> _Task requirements_: This exercise calls for the data below to be retyped exactly, minus any images.

> _Dataset records_:
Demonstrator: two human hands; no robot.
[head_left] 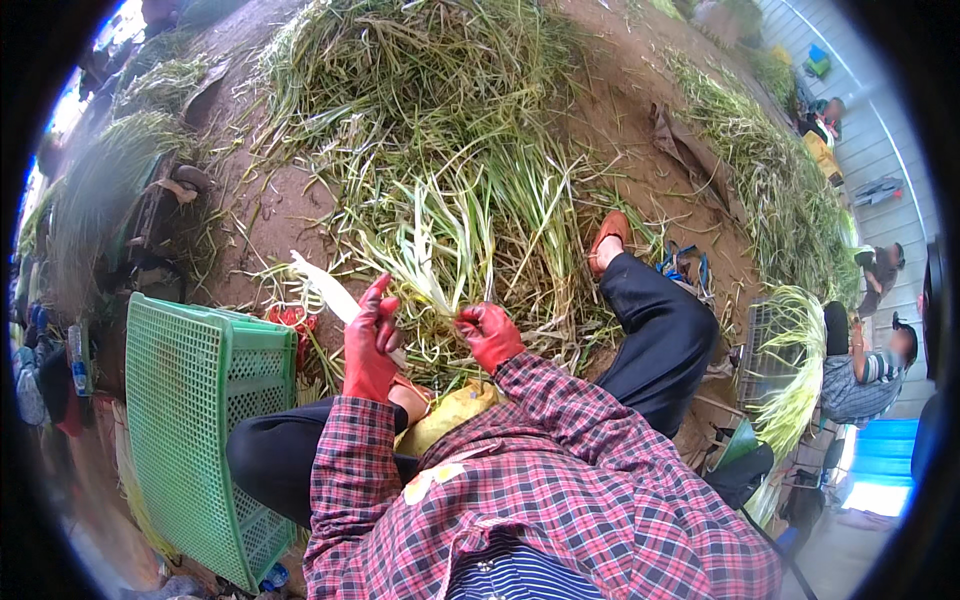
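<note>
My left hand (370, 345), in a red glove, is closed around a long white tapered strip (326, 288). The strip's pointed end sticks out to the upper left; I cannot tell what it is made of. My right hand (490, 336), gloved the same way, pinches the lower end of a small bunch of pale green leafy stalks (428, 275). The bunch fans out away from me, over more loose stalks on the ground. Beneath my hands, between my legs, is a yellow bundle (447, 418), partly covered by my sleeve and shirt.
A large heap of green stalks (420, 90) lies ahead on brown soil. At my left stands a green plastic crate (175, 430). More cut greens (760, 170) line the right side, where a person (865, 370) sits beside a pale green bunch (792, 365).
</note>
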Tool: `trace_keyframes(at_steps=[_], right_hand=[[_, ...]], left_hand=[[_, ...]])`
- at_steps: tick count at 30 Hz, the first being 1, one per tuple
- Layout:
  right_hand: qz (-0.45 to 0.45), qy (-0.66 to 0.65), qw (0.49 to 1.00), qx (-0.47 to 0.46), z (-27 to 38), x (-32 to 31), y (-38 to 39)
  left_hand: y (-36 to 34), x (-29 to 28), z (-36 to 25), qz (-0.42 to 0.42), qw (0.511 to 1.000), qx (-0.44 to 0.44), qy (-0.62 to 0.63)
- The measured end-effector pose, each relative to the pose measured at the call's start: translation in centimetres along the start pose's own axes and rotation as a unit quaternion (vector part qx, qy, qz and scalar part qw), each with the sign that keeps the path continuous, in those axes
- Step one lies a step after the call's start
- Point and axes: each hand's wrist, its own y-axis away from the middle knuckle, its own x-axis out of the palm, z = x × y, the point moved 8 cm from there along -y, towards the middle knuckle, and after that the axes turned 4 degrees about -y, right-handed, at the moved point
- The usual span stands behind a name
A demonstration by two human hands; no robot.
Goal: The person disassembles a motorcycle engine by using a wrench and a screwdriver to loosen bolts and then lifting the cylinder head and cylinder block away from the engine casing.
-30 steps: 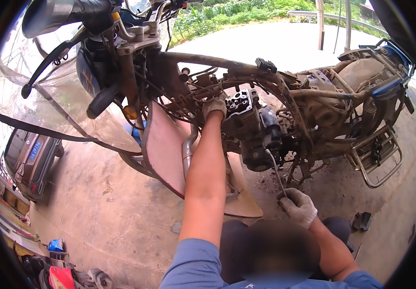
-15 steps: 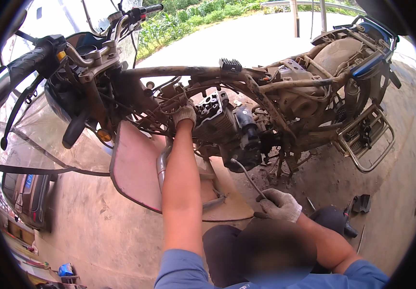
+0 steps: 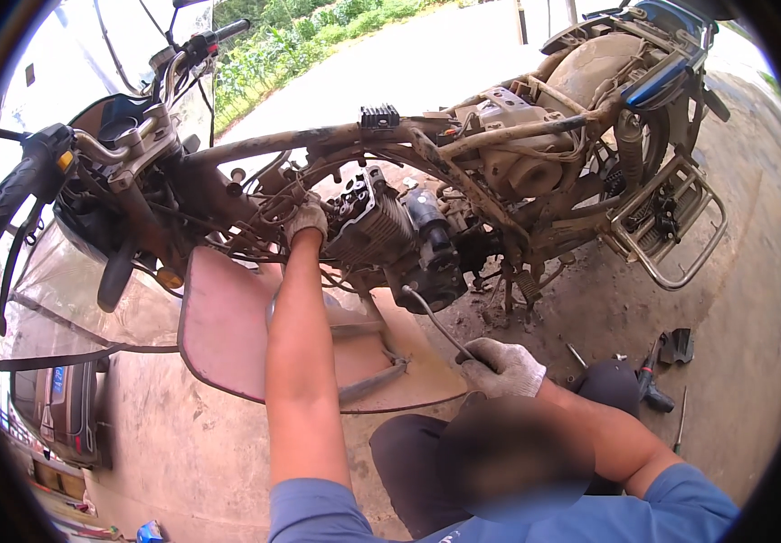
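Observation:
My left hand (image 3: 307, 220), in a whitish glove, reaches in beside the finned engine cylinder (image 3: 374, 233), among cables under the motorcycle frame (image 3: 300, 140). Its fingers look curled, but their tips and whatever they grip are hidden. Lower and to the right, my gloved right hand (image 3: 510, 369) is closed round the near end of a bent grey bar that looks like an L-shaped wrench (image 3: 438, 324). The wrench's far end meets the round dark engine cover (image 3: 435, 282). On top, the cylinder's head is exposed.
A pinkish panel (image 3: 223, 326) leans below the front of the motorcycle. On the right, a drill-like power tool (image 3: 651, 385), a black part (image 3: 677, 346) and a screwdriver (image 3: 681, 421) lie on the ground. A chrome side rack (image 3: 680, 231) juts out near the rear wheel.
The whole view has shifted, so the motorcycle sits farther left and higher. Both hands keep nearly the same places on it, with the wrench end still at the engine cover.

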Motion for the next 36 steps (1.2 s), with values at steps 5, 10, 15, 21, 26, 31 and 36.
trace_keyframes(at_steps=[5,10,15,21,26,31,36], right_hand=[[0.008,0.003,1.0,0.022,0.2,0.2,0.4],[-0.011,-0.062,0.996,0.065,-2.5,-0.3,0.2],[-0.018,-0.08,0.996,0.028,-4.2,0.7,-0.4],[-0.046,-0.016,0.998,0.042,-3.8,-0.6,-0.6],[-0.041,-0.038,0.998,0.021,-3.6,-0.3,-1.6],[-0.031,-0.055,0.996,0.067,0.8,-1.0,-3.0],[0.002,-0.041,0.999,0.003,4.1,0.9,-5.0]], left_hand=[[1.2,-0.6,0.8,-0.038,0.997,0.028,0.067],[0.8,0.3,-1.7,-0.03,0.996,0.069,0.048],[-2.6,1.1,1.0,-0.088,0.994,0.047,0.044],[1.2,-1.2,-3.2,-0.028,0.992,-0.054,0.107],[-0.1,-0.3,-0.3,-0.031,0.997,0.0,0.073],[1.6,-1.0,-3.0,-0.023,0.997,-0.02,0.068],[-1.1,1.9,-0.4,0.005,0.999,0.012,0.04]])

> _Response below_:
Demonstrator: two human hands; no robot.
[head_left] 
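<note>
My left hand (370, 345), in a red glove, is closed around a long white tapered strip (326, 288). The strip's pointed end sticks out to the upper left; I cannot tell what it is made of. My right hand (490, 336), gloved the same way, pinches the lower end of a small bunch of pale green leafy stalks (428, 275). The bunch fans out away from me, over more loose stalks on the ground. Beneath my hands, between my legs, is a yellow bundle (447, 418), partly covered by my sleeve and shirt.
A large heap of green stalks (420, 90) lies ahead on brown soil. At my left stands a green plastic crate (175, 430). More cut greens (760, 170) line the right side, where a person (865, 370) sits beside a pale green bunch (792, 365).
</note>
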Tool: `trace_keyframes(at_steps=[_], right_hand=[[_, ...]], left_hand=[[_, ...]])`
- at_steps: tick count at 30 Hz, the first being 1, one per tuple
- Layout:
  right_hand: qz (-0.45 to 0.45), qy (-0.66 to 0.65), qw (0.49 to 1.00), qx (-0.47 to 0.46), z (-27 to 38), x (-32 to 31), y (-38 to 39)
  left_hand: y (-36 to 34), x (-29 to 28), z (-36 to 25), qz (-0.42 to 0.42), qw (0.511 to 1.000), qx (-0.44 to 0.44), qy (-0.62 to 0.63)
- The measured end-effector pose, each relative to the pose measured at the call's start: translation in centimetres along the start pose's own axes and rotation as a unit quaternion (vector part qx, qy, qz and scalar part qw), each with the sign that keeps the path continuous, in those axes
- Step one lies a step after the call's start
- Point and axes: each hand's wrist, its own y-axis away from the middle knuckle, its own x-axis out of the palm, z = x × y, the point moved 8 cm from there along -y, towards the middle knuckle, and after that the axes turned 4 degrees about -y, right-handed, at the moved point
- The usual span stands behind a name
A demonstration by two human hands; no robot.
Goal: The person disassembles a motorcycle engine by using a wrench and a screwdriver to loosen bolts and then lifting the cylinder head and cylinder block away from the engine casing.
-30 steps: 
-15 steps: 
+0 steps: 
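Observation:
My left hand (image 3: 307, 220), in a whitish glove, reaches in beside the finned engine cylinder (image 3: 374, 233), among cables under the motorcycle frame (image 3: 300, 140). Its fingers look curled, but their tips and whatever they grip are hidden. Lower and to the right, my gloved right hand (image 3: 510, 369) is closed round the near end of a bent grey bar that looks like an L-shaped wrench (image 3: 438, 324). The wrench's far end meets the round dark engine cover (image 3: 435, 282). On top, the cylinder's head is exposed.
A pinkish panel (image 3: 223, 326) leans below the front of the motorcycle. On the right, a drill-like power tool (image 3: 651, 385), a black part (image 3: 677, 346) and a screwdriver (image 3: 681, 421) lie on the ground. A chrome side rack (image 3: 680, 231) juts out near the rear wheel.
The whole view has shifted, so the motorcycle sits farther left and higher. Both hands keep nearly the same places on it, with the wrench end still at the engine cover.
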
Motion for the next 36 steps (1.2 s), with values at steps 5, 10, 15, 21, 26, 31 and 36.
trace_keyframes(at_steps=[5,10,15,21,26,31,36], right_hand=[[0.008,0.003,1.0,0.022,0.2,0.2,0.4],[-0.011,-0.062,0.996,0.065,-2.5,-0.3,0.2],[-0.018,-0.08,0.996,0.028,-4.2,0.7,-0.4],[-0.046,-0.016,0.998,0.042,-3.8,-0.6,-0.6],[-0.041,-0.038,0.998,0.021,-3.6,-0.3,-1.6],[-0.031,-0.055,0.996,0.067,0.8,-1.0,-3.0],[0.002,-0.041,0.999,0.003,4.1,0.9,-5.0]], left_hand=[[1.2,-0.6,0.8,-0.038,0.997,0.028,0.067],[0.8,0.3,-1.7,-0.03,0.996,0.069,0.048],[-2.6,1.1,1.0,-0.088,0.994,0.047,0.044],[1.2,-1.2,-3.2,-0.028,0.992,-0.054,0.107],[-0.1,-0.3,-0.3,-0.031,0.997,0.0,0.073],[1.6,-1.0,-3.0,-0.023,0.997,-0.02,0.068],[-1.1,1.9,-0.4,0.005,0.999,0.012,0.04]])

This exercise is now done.